Dans ce domaine la place des organisations nationales agréées devrait être prépondérante car les locataires ne savent pas assez le rôle difficile qu’elles jouent pour la défense de leurs intérêts or, La CGL première organisation en voix chez NOREVIE, n’a toujours pas pu s’exprimer.

La Concertation avec les organisations confédérées est-elle vraiment encore une priorité ? Suite à ce constat on peut se poser la question.

L’occupant d’un logement est à la fois locataire et habitant d’un lieu. En tant que locataire il a des attentes à exprimer au bailleur dans le cadre de son contrat de location. L’habitant observe et apprécie son cadre de vie résidentiel sur lequel le bailleur n’est pas seul à intervenir mais aussi le quartier, la ville, les organismes sociaux.

Nous ne pourrions accepter que la prise en charge du « bien vivre ensemble » fasse diversion sur le « mal vivre chez soi » engendré par les désagréments quotidiens d’un logement aux multiples dérangements comme nous le rencontrons sur le terrain. Surtout lorsque le locataire ne trouve pas, chez son bailleur, d’interlocuteur capable de l’écouter et répondre à ses attentes. Les deux domaines doivent être complémentaires et se renforcer mutuellement.

La Concertation Locative doit d’abord s’attaquer à ces problèmes. Ce sentiment d’abandon est parfois à la base de rejets et de mauvais comportements lorsqu’il n’est pas pris en compte.

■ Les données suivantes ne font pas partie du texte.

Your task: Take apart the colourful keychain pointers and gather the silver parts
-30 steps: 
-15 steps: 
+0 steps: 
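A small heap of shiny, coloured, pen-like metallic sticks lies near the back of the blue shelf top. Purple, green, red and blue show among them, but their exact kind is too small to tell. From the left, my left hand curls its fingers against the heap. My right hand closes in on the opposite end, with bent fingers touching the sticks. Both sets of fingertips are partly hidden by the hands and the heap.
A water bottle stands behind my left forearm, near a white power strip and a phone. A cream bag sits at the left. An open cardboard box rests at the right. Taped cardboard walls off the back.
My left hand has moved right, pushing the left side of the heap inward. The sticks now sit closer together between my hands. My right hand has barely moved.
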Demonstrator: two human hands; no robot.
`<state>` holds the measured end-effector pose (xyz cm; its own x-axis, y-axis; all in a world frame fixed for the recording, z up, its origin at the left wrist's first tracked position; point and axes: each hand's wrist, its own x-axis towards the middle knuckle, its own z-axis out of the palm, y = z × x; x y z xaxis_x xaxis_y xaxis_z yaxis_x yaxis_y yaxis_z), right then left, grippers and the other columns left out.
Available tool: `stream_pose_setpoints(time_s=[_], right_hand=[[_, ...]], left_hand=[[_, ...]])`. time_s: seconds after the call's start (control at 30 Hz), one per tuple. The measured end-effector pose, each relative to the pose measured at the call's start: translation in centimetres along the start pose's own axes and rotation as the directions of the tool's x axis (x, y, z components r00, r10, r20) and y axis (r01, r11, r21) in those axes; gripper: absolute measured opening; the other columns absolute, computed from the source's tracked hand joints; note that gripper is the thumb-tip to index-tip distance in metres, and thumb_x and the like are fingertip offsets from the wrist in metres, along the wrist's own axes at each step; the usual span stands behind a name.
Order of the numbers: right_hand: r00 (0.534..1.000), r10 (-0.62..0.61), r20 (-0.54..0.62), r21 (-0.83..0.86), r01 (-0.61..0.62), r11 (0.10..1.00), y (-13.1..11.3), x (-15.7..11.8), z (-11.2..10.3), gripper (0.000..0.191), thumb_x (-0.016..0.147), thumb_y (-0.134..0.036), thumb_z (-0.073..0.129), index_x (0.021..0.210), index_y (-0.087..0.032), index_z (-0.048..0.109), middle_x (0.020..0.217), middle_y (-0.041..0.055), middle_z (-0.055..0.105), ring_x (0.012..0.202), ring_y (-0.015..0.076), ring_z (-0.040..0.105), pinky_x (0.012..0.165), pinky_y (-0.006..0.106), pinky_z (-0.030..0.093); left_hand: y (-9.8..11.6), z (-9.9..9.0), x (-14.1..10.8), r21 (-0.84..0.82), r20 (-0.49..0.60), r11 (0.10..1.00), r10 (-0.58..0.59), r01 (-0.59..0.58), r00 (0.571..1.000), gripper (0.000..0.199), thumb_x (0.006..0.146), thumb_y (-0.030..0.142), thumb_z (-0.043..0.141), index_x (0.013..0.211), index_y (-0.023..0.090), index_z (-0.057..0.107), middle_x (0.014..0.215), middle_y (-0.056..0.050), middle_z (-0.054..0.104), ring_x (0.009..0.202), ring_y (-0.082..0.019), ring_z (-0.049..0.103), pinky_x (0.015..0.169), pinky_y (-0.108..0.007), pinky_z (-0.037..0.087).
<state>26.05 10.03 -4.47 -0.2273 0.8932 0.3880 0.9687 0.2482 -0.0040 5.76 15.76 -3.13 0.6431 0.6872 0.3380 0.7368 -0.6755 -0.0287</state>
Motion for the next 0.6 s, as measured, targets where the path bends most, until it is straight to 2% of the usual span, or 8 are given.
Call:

  • Développer et fluidifier le mouvement ascendant et descendant des informations et doléances émises par les locataires.
  • Améliorer l’interconnexion des différents niveaux d’intervention et le retour d’informations afin qu’aucune réclamation ne se perde en chemin.

Les bailleurs reconnaissent le rôle irremplaçable des organisations confédérées dans le débat grâce à leur capacité à appréhender les problèmes sur tous leurs aspects : politique, économique, sociaux et à tous les niveaux de décision, du local au national. Cela se retrouve dans les études qu’elles mènent sur le terrain auprès des habitants.

Les associations de quartier ou d’immeuble, affiliées ou non, en créant du lien social agissent sur le cadre de vie. Elles expriment aussi les attentes des habitants en matière de logement. Nous aidons les habitants à s’organiser en collectifs ou associations pour s’exprimer et agir.

Là où ils ont été installés, les Habitants Relais jouent aussi un rôle important et complémentaire pour le développement du lien social et les actions concertées pour le « mieux vivre ensemble » et l’amélioration du cadre de vie. Leur réseau permet une remontée et un suivi plus proche des habitants en cas de problème de logement.

Il y a donc matière à l’optimisme pour l’avenir. Les outils existent. Même si les résultats tangibles pour les habitants locataires se font attendre. Chacun doit s’interroger pour savoir ce qu’il fait pour améliorer les choses. On ne peut pas rester spectateur et distribuer les bons et mauvais points. Il faut mettre la main à la pâte.

Quand à nous, la CGL nous seront toujours : La Voix, les Yeux et les Oreilles des locataires.